◆ Task description ◆
In the records below, find the line that contains "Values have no" and the line that contains "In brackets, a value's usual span". Set down exactly those lines and every line between them, and nothing more.

Data items

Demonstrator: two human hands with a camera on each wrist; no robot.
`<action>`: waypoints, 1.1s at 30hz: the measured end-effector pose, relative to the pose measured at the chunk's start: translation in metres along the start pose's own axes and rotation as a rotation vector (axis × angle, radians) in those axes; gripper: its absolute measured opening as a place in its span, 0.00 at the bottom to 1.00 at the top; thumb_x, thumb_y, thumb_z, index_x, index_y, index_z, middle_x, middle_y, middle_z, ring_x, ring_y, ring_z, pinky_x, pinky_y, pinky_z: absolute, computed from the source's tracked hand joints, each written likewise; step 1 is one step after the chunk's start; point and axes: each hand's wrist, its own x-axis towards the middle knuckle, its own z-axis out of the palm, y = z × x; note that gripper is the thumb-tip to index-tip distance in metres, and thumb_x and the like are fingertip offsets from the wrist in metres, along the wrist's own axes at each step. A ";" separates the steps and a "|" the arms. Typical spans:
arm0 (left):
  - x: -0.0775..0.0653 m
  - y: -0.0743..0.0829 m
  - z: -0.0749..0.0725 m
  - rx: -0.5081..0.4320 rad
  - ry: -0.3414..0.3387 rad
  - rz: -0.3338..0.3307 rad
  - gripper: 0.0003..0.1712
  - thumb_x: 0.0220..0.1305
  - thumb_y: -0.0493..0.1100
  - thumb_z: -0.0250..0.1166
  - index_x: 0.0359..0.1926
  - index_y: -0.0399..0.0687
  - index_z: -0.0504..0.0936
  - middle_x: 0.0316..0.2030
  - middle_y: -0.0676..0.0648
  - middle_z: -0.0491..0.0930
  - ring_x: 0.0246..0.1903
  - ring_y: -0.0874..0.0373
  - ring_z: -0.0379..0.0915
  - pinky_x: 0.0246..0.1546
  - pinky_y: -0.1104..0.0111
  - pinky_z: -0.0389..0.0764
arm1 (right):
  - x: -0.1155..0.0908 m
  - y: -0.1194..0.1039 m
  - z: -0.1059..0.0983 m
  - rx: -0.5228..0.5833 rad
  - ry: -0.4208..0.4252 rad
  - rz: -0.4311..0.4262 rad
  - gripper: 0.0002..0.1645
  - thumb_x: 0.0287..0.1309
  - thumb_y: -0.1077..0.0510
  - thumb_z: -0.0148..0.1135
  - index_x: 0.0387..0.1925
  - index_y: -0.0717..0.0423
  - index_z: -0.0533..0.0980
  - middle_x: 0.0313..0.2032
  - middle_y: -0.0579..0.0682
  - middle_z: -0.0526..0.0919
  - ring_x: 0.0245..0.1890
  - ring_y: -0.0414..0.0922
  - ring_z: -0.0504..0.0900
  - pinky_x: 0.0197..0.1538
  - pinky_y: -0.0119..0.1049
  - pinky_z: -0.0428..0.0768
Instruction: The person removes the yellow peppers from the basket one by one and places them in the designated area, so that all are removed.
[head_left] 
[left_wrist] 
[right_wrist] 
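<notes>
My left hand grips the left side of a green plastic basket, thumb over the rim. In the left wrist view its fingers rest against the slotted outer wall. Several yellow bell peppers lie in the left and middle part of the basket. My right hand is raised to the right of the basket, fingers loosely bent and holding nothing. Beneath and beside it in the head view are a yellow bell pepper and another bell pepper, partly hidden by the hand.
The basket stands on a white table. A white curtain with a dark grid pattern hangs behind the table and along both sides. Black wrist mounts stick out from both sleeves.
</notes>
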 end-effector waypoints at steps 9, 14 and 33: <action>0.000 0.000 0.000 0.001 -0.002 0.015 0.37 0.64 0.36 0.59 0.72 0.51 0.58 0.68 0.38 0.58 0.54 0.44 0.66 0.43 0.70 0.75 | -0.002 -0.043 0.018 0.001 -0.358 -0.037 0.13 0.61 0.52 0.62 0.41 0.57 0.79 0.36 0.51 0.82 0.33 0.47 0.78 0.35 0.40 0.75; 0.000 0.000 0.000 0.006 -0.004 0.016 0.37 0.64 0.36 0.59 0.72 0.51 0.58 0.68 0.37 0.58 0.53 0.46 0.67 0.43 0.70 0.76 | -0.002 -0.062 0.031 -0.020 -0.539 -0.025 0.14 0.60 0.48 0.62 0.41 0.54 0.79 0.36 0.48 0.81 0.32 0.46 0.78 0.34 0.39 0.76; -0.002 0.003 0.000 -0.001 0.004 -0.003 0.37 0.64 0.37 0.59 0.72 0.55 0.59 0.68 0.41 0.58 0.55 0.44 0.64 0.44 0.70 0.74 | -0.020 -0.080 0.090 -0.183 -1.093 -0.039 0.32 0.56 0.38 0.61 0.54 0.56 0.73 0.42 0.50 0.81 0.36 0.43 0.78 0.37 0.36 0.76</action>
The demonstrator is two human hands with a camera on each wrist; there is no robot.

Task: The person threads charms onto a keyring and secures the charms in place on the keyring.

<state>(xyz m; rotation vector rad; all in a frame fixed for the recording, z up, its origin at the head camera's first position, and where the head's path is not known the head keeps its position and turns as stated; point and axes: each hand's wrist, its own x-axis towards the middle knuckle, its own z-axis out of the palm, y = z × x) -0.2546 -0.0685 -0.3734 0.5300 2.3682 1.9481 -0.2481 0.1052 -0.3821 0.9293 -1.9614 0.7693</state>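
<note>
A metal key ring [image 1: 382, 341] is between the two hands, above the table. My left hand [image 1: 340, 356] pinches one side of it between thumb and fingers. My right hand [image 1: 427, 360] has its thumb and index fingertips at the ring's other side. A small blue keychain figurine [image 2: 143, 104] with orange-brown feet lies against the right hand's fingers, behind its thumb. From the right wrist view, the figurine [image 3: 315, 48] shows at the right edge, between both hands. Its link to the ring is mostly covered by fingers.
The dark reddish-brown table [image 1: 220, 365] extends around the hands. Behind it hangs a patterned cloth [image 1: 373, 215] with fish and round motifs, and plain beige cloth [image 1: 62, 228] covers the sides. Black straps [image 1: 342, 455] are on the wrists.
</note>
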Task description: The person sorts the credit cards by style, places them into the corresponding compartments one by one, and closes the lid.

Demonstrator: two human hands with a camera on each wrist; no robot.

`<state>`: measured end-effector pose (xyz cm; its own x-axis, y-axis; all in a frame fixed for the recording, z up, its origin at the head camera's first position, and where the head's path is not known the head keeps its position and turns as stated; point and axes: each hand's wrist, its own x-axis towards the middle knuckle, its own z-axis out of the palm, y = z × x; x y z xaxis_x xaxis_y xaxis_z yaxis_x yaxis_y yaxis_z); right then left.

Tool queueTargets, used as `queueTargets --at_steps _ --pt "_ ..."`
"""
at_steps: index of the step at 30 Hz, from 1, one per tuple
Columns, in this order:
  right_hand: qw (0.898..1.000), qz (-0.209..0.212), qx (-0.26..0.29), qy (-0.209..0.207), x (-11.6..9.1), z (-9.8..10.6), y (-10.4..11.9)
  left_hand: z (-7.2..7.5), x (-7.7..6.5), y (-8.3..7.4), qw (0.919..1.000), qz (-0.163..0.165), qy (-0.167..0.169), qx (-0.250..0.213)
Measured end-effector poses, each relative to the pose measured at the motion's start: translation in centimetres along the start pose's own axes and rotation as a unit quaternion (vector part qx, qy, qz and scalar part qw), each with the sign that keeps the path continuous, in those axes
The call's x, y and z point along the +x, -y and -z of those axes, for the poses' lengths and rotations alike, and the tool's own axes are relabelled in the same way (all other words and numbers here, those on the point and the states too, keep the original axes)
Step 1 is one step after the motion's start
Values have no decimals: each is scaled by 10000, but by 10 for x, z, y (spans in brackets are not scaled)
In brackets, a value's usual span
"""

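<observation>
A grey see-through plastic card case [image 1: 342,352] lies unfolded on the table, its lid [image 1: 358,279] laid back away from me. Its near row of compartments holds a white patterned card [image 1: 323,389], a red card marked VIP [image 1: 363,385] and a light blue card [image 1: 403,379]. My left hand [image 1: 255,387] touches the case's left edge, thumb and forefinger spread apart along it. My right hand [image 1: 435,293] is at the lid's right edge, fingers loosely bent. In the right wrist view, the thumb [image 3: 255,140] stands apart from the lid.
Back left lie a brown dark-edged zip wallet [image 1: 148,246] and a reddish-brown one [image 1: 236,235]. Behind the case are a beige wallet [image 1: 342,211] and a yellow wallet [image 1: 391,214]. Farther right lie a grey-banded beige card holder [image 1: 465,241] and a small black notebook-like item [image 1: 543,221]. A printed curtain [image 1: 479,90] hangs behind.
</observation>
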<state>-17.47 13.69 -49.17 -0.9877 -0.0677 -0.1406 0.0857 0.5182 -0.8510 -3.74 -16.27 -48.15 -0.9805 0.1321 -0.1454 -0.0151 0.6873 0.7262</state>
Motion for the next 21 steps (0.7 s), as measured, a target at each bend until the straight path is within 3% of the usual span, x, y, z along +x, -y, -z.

◆ Solution to the problem ◆
Values have no decimals: each is scaled by 10000, but by 10 for x, z, y (spans in brackets are not scaled)
In brackets, a value's usual span

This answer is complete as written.